### Material shown
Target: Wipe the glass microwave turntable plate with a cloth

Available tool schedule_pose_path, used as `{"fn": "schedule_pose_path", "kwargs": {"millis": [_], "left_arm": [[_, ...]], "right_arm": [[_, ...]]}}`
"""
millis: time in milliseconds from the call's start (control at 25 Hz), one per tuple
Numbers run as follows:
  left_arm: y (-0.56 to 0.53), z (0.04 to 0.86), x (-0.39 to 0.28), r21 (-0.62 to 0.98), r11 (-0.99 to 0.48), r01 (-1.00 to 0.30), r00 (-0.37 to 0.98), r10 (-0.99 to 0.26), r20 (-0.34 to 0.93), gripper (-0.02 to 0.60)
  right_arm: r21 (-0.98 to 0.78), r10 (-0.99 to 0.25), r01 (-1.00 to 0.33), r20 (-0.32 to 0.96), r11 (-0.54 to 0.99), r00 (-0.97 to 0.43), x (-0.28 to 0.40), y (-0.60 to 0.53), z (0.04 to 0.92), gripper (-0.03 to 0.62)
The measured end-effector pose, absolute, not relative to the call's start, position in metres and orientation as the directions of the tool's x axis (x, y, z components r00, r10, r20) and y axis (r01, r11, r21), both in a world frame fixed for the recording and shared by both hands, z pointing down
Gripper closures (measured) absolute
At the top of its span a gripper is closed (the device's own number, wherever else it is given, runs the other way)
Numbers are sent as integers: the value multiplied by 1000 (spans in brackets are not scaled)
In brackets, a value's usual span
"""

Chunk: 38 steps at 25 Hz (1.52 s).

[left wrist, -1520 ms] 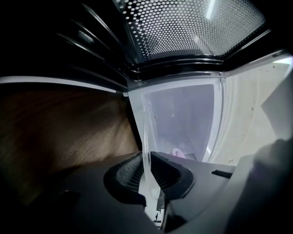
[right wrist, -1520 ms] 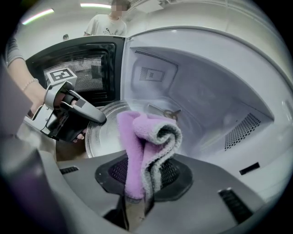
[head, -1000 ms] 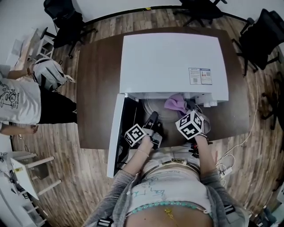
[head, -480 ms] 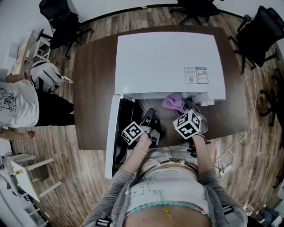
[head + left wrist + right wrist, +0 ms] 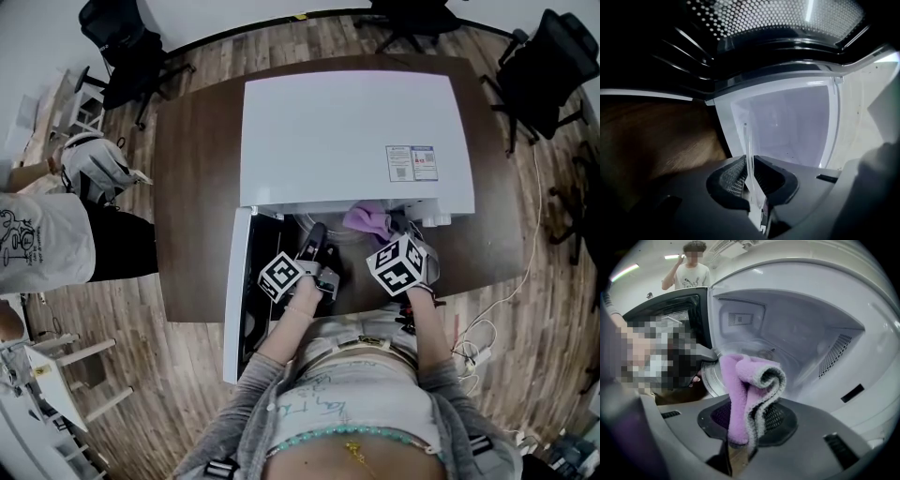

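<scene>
Glass turntable plate [image 5: 748, 145], pinched at its rim by the left gripper [image 5: 750, 176] in the open microwave [image 5: 356, 131] mouth, should be held steady while the right gripper [image 5: 747, 423], clamping the purple cloth [image 5: 740, 376], wipes its face lightly.

Table [image 5: 197, 187]: dark brown wood with rounded corners, standing on a plank floor [image 5: 141, 375]. Directly on it is one white microwave [image 5: 347, 131], centred between the left and right edges, its back near the far edge. The open door [image 5: 237, 291] reaches out past the near edge. Dark wood shows along both side edges.
</scene>
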<state>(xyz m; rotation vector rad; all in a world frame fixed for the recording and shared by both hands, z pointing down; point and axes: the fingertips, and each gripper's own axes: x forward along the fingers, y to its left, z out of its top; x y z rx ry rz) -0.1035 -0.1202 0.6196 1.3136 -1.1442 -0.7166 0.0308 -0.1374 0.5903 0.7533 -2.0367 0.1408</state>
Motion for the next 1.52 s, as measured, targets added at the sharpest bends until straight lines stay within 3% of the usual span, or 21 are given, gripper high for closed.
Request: {"fn": "schedule_pose_path", "kwargs": {"millis": [960, 1240, 1520], "left_arm": [[-162, 621, -106, 947, 231, -225, 319, -901, 295, 529], [-166, 610, -103, 744, 137, -654, 308, -850, 428, 461], [-165, 606, -114, 560, 86, -824, 245, -837, 489, 428]], "right_arm": [[163, -470, -615, 799, 771, -376, 37, -143, 590, 479], [139, -477, -647, 791, 750, -384, 36, -144, 590, 479], [130, -474, -650, 790, 749, -389, 35, -142, 589, 479]]}}
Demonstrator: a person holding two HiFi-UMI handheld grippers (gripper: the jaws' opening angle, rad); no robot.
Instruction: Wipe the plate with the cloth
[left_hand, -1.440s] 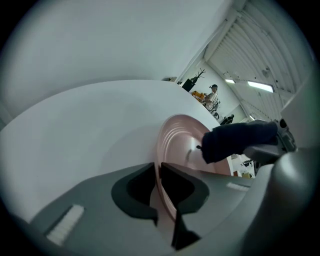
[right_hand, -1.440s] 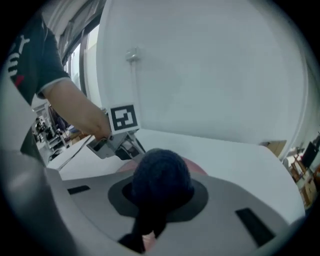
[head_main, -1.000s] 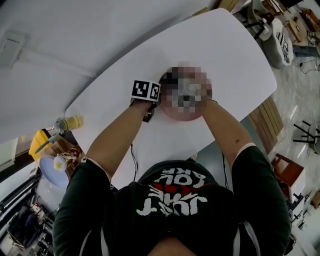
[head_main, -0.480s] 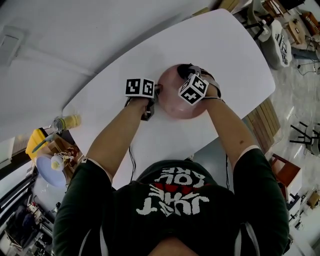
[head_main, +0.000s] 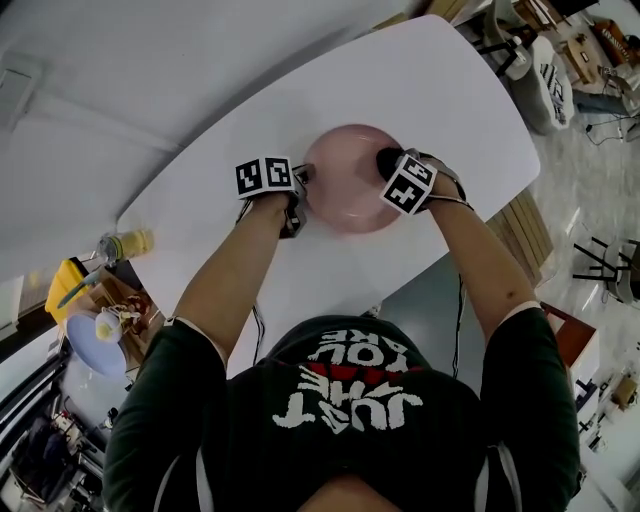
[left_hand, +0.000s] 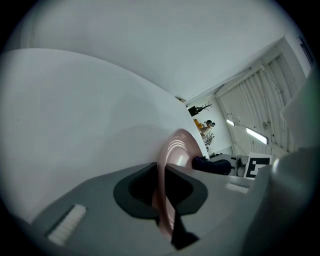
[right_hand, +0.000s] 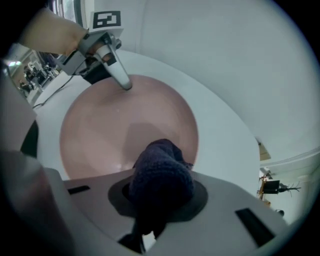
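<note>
A pink plate (head_main: 340, 185) rests on the white table (head_main: 420, 80). My left gripper (head_main: 302, 195) is shut on its left rim, which runs edge-on between the jaws in the left gripper view (left_hand: 161, 175). Those jaws have just been closing on that rim. My right gripper (head_main: 386, 166) is shut on a dark blue cloth (right_hand: 161, 175). It holds the cloth down on the plate (right_hand: 125, 125) near the right rim. In the right gripper view, the left gripper's finger (right_hand: 119, 75) sits on the plate's far rim.
A yellow bottle (head_main: 127, 243) stands near the table's left end. Beyond that end are a yellow object (head_main: 70, 283) and a pale blue bowl (head_main: 92, 345). Wooden slats (head_main: 525, 235) lie off the table's right edge.
The right gripper has slid with the cloth from the middle of the plate to its right side. The left gripper has rolled while staying at the left rim.
</note>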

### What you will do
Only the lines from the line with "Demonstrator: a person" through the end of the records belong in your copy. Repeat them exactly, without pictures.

### Answer for the task
Demonstrator: a person holding two HiFi-UMI handheld grippers (gripper: the jaws' opening angle, rad); no robot.
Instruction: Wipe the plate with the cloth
[left_hand, -1.440s] 
[right_hand, -1.440s] 
[head_main, -1.000s] 
[head_main, -0.480s] 
[head_main, +0.000s] 
[left_hand, +0.000s] 
[right_hand, +0.000s] 
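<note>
A pink plate (head_main: 340, 185) rests on the white table (head_main: 420, 80). My left gripper (head_main: 302, 195) is shut on its left rim, which runs edge-on between the jaws in the left gripper view (left_hand: 161, 175). Those jaws have just been closing on that rim. My right gripper (head_main: 386, 166) is shut on a dark blue cloth (right_hand: 161, 175). It holds the cloth down on the plate (right_hand: 125, 125) near the right rim. In the right gripper view, the left gripper's finger (right_hand: 119, 75) sits on the plate's far rim.
A yellow bottle (head_main: 127, 243) stands near the table's left end. Beyond that end are a yellow object (head_main: 70, 283) and a pale blue bowl (head_main: 92, 345). Wooden slats (head_main: 525, 235) lie off the table's right edge.
The right gripper has slid with the cloth from the middle of the plate to its right side. The left gripper has rolled while staying at the left rim.
</note>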

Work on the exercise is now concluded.